To do – The lines below that include the word "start" are to be reported.

<<<<

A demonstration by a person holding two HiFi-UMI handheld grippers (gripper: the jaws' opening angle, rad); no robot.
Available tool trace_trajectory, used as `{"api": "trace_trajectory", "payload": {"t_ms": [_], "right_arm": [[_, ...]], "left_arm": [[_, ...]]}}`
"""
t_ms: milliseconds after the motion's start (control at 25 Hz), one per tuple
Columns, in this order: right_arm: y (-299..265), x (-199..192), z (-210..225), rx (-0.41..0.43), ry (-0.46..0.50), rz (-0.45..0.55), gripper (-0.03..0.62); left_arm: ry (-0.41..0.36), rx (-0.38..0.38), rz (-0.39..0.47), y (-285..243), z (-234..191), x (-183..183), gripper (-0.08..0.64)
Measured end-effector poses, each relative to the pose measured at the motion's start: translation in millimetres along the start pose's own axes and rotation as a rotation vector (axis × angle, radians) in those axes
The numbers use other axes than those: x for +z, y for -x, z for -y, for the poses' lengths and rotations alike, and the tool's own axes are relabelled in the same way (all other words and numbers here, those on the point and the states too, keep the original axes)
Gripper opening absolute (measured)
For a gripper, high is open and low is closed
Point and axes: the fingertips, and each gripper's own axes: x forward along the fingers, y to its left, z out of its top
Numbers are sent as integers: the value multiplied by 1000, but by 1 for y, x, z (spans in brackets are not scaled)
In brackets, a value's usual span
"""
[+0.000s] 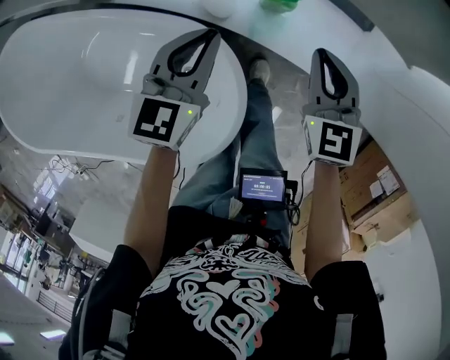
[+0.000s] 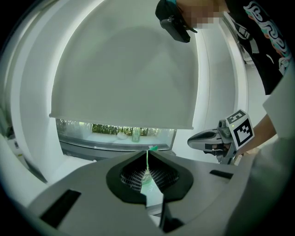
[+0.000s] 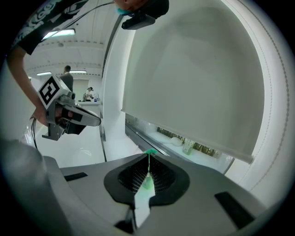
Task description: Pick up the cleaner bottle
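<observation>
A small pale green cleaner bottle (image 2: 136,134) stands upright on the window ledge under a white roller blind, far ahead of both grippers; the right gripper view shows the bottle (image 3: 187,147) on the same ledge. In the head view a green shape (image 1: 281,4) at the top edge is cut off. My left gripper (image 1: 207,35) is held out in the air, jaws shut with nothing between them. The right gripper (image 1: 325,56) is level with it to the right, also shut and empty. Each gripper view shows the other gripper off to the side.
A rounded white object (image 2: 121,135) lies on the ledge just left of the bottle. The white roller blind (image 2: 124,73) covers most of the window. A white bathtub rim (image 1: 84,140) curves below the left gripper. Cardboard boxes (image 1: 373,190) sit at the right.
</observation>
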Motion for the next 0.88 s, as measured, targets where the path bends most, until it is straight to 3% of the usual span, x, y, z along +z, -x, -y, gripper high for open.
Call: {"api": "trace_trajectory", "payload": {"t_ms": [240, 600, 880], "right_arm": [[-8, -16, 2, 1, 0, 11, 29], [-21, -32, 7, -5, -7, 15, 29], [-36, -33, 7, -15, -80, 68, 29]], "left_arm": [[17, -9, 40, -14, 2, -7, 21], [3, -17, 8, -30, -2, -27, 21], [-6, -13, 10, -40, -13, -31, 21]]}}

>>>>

Task output –
t_ms: milliseconds after the motion's start (control at 25 Hz), one per tuple
Measured end-effector poses, each relative to the pose measured at the motion's start: translation in millimetres along the start pose's own axes and rotation as a rotation vector (axis × angle, radians) in those axes

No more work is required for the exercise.